Category Archives: Russia/USSR

War as a Driver in Tuberculosis Evolution

by Michelle Ziegler

Russia has been all over the news lately. Beyond our recent election, increased Russian activity on the world stage has public health consequences for Europe and farther afield. It has been known for a long time that post-Soviet Russia had and continues to have serious public health problems. One of their particular problems that they have shared with the world is their alarmingly high rate of antibiotic resistant tuberculosis. There is no mystery over the root cause of their antibiotic resistance woes — poor antibiotic stewardship (Garrett, 2000; Bernard et al 2013).

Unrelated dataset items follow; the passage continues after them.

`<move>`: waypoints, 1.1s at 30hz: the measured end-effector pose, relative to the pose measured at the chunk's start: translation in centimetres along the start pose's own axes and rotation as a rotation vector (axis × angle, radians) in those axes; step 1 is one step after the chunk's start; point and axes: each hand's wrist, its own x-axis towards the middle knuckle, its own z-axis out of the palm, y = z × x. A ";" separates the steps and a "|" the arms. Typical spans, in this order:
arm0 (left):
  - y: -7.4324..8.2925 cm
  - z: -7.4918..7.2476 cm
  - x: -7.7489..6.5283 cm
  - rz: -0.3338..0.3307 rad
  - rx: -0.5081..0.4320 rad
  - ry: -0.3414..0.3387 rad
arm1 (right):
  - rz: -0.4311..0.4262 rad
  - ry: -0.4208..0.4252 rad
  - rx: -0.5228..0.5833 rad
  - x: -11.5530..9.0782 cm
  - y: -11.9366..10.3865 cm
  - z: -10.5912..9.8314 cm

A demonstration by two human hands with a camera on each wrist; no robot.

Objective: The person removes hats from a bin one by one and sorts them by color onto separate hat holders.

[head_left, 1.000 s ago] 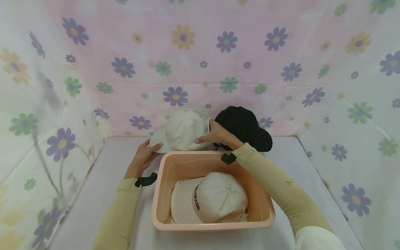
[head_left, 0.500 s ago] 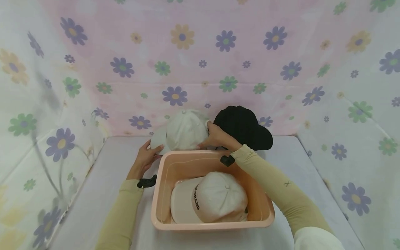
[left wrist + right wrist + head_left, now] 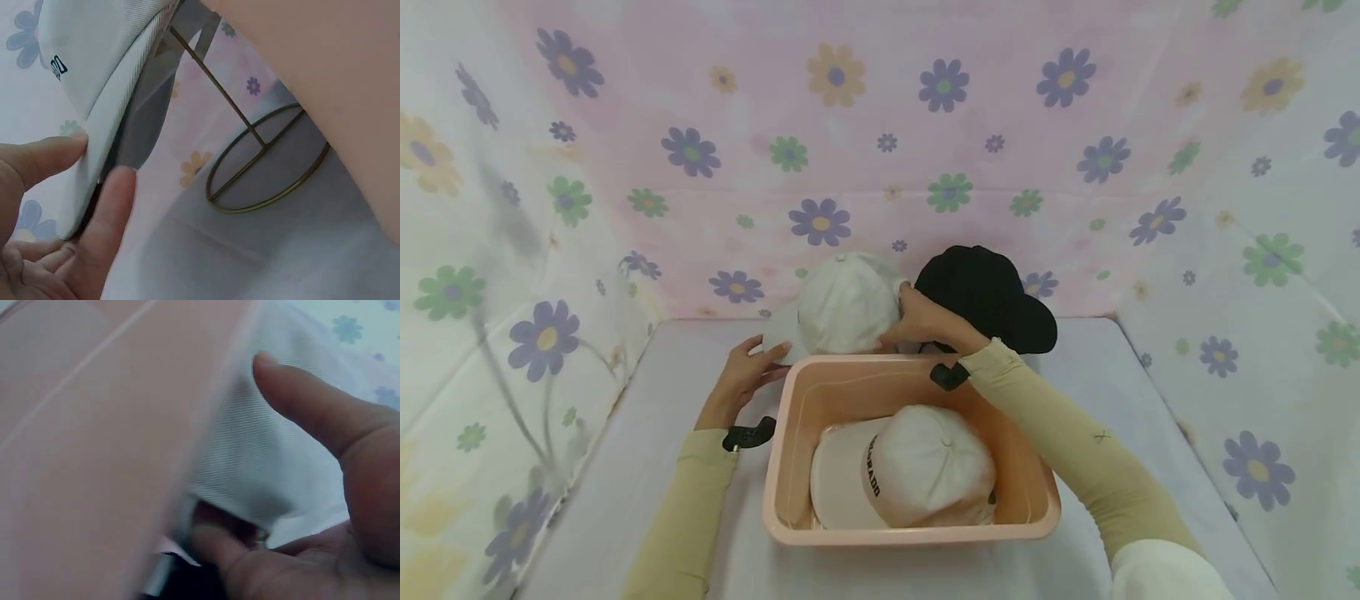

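Note:
A white cap [image 3: 847,304] sits behind the tub, its brim to the left. My left hand [image 3: 747,372] pinches the brim [image 3: 100,131] between the thumb on top and fingers underneath. With my right hand [image 3: 925,323] I grip the cap's back edge; in the right wrist view the thumb [image 3: 300,394] lies on the outside and the fingers are tucked under the rim, partly hidden. Below the cap, the left wrist view has a brass wire stand [image 3: 262,147] with a round base. Beside my right hand is a black cap [image 3: 973,292], brim to the right.
A peach plastic tub [image 3: 778,467] stands in front of both hands, its far rim close to the white cap. Inside lies a beige cap [image 3: 936,462] with dark lettering. Flower-printed cloth [image 3: 880,108] walls the table [image 3: 677,400] at the back and sides.
The white cap has tipped slightly, its top shifting a little left. My right thumb has slid lower on its back edge. The left hand keeps its pinch on the brim.

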 end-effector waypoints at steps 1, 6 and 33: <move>0.1 -0.1 -0.2 -0.002 0.026 -0.012 | 0.002 -0.017 0.005 -0.2 -0.3 -0.2; 0.6 -0.7 -1.7 0.003 0.286 -0.044 | 0.012 -0.105 -0.067 -2.5 -2.7 -1.7; 11.2 6.8 -10.3 0.934 0.428 0.097 | -0.242 0.073 -0.275 -21.0 -3.5 -4.6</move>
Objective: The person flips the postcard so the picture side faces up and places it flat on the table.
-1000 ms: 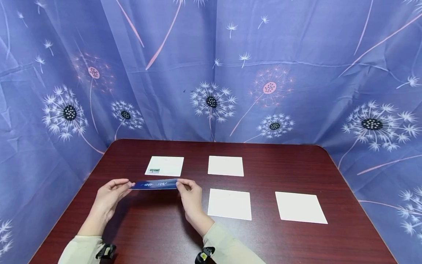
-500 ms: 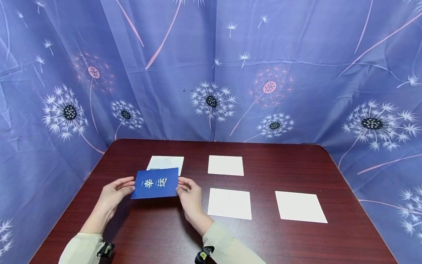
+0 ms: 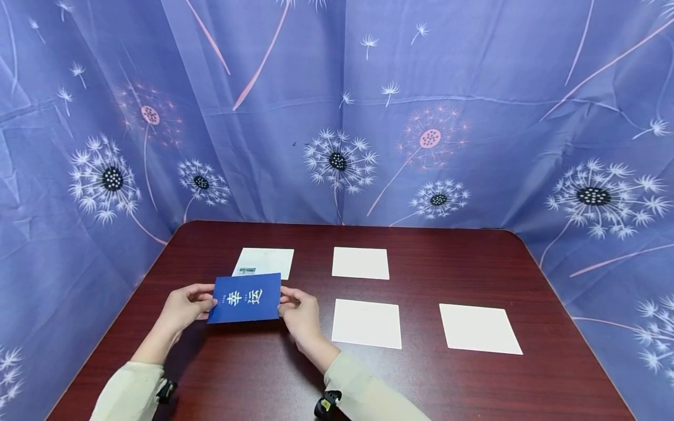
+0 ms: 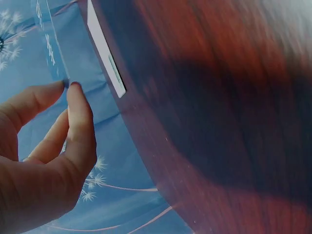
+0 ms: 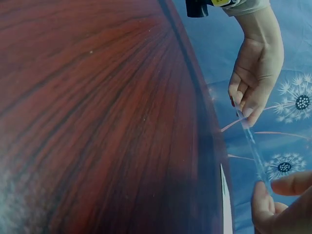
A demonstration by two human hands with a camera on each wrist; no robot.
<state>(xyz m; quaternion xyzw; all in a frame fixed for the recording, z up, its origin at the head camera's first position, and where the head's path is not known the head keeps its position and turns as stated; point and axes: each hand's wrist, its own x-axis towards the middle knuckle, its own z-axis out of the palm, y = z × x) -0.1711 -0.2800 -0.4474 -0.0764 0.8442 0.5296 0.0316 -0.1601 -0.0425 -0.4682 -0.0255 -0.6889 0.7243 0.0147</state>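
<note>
A blue card (image 3: 245, 298) with white characters on its face is held above the table between both hands. My left hand (image 3: 184, 310) pinches its left edge between thumb and fingers. On the opposite edge, my right hand (image 3: 302, 318) pinches it the same way. The left wrist view has the left hand (image 4: 58, 141) gripping the card's edge, the card (image 4: 50, 44) seen nearly edge-on. In the right wrist view the thin card (image 5: 253, 148) spans the gap between the two hands. Just behind it lies a white card (image 3: 265, 262) with a small picture in its corner, partly overlapped.
Three more white cards lie on the dark red wooden table (image 3: 453, 386): one at the back middle (image 3: 360, 263), one in the middle (image 3: 367, 323) and one at the right (image 3: 480, 328). A blue dandelion-print curtain (image 3: 337, 111) hangs behind and around the table.
The blue card has turned from nearly edge-on to show its lettered face to the head camera, then shifted slightly left and nearer. Both hands keep hold; the white cards stay in place.
</note>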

A study by Vegard Eldholm and colleagues that came out this fall sheds light on the origins of particularly virulent tuberculosis strains with high rates of antibiotic resistance that recently entered Europe.  A large outbreak among Afghan refugees and Norwegians in Oslo, Norway, provided a core set of 26 specimens for this study that could be compared with results generated elsewhere in Europe (Eldholm et al, 2010). The Oslo outbreak clearly fits within the Russian clade A group that is concentrated to the east of the Volga River in countries of the former Soviet Union. They name this cluster the Central Asian Clade, noting that it co-localizes with region of origin of migrants carrying the MDR strains of tuberculosis reported in Europe.

f5-medium
Figure 5. Phylogeny of the Afghan Strain Family (ASF). Colored boxes represent the country of origin: Afghanistan is orange; other countries are gray. (Eldholm et al, 2016)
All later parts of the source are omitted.